-- Aim of the exercise --
The lines below that include "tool" are to be found and copied.
··· Given information
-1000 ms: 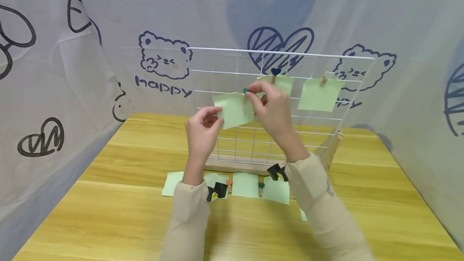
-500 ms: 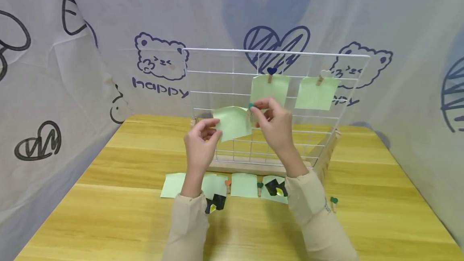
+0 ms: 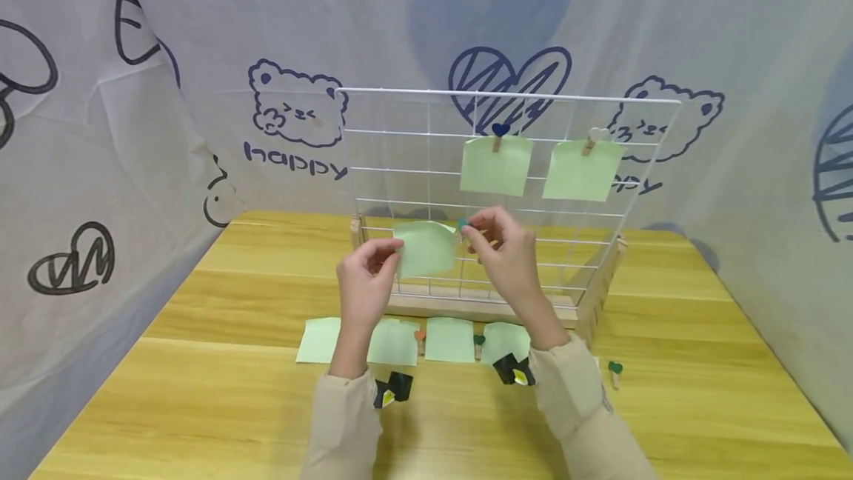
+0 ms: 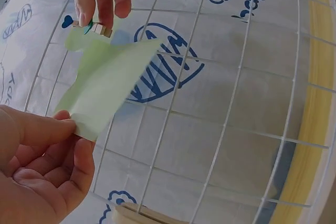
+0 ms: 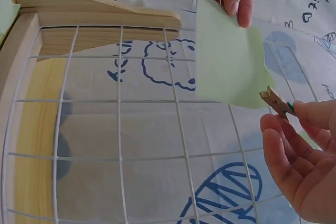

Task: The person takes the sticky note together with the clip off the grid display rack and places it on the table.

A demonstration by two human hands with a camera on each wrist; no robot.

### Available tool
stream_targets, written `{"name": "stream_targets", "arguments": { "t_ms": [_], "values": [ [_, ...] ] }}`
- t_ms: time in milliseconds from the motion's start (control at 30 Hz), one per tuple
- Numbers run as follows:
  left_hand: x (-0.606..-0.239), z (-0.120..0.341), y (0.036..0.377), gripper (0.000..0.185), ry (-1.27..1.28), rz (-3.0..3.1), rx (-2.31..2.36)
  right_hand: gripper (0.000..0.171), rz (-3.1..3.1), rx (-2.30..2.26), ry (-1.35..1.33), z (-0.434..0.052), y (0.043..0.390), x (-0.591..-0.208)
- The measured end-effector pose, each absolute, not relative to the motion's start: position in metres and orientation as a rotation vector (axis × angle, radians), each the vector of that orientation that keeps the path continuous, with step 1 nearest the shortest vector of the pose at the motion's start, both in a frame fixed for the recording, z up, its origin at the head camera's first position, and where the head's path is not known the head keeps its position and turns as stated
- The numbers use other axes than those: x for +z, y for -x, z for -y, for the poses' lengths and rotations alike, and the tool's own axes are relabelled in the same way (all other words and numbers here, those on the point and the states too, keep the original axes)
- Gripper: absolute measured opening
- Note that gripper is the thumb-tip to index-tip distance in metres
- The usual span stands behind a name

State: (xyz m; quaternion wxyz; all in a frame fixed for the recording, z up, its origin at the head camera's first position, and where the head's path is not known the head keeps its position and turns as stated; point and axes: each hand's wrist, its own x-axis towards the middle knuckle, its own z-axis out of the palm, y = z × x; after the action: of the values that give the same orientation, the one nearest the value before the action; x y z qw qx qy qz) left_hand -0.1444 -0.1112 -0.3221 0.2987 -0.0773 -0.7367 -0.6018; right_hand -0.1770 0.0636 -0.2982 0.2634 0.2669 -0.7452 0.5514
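Note:
My left hand (image 3: 365,284) pinches a pale green paper note (image 3: 428,250) by its left edge, in front of a white wire grid rack (image 3: 526,97). Between the thumb and fingers of my right hand (image 3: 509,258) is a small wooden clothespin (image 5: 277,102) with a teal heart. Its tip is right at the note's upper right corner. Higher on the rack hang two green notes, one (image 3: 496,169) under a clothespin with a dark blue heart (image 3: 500,130), the other (image 3: 583,175) under one with a white heart (image 3: 598,135).
Several green notes (image 3: 449,339) lie in a row on the wooden table (image 3: 220,391). Among them are clothespins with an orange heart (image 3: 420,335) and a green heart (image 3: 479,341). Another green-heart clothespin (image 3: 615,369) lies to the right. The rack's wooden base (image 3: 466,310) stands behind the row.
Both hands have come down along the rack with the note and clothespin. The clothespin, overlapping the note's corner before, now shows beside it. The blue-heart note is uncovered.

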Motion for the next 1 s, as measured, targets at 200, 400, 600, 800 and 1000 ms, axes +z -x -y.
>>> {"name": "stream_targets", "arguments": {
  "t_ms": [200, 400, 600, 800, 1000],
  "values": [
    [-0.329, 0.115, 0.139, 0.010, 0.151, 2.028, -1.603, 0.007, 2.052, 1.542, -0.701, -0.067, 0.174, -0.309],
    [-0.333, 0.120, 0.134, 0.009, 0.120, 2.084, -1.614, 0.007, 2.078, 1.603, -0.699, -0.068, 0.171, -0.318],
    [-0.337, 0.127, 0.127, 0.009, 0.103, 2.150, -1.630, 0.008, 2.109, 1.647, -0.693, -0.067, 0.166, -0.323],
    [-0.338, 0.134, 0.122, 0.013, 0.105, 2.213, -1.632, 0.007, 2.161, 1.749, -0.670, -0.066, 0.162, -0.329],
    [-0.342, 0.144, 0.117, 0.018, 0.070, 2.282, -1.595, 0.005, 2.205, 1.800, -0.655, -0.067, 0.159, -0.337]
  ]
}}
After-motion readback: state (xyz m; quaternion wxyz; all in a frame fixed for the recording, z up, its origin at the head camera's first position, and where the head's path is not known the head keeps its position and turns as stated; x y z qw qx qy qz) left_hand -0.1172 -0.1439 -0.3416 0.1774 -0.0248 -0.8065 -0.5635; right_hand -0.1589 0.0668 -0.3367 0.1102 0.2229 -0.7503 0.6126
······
-- Answer section --
### Available tool
- The numbers use other axes than those: x for +z, y for -x, z for -y, for the poses' lengths and rotations alike, and the tool's own axes are relabelled in the same way (all other words and numbers here, those on the point and the states too, keep the original axes)

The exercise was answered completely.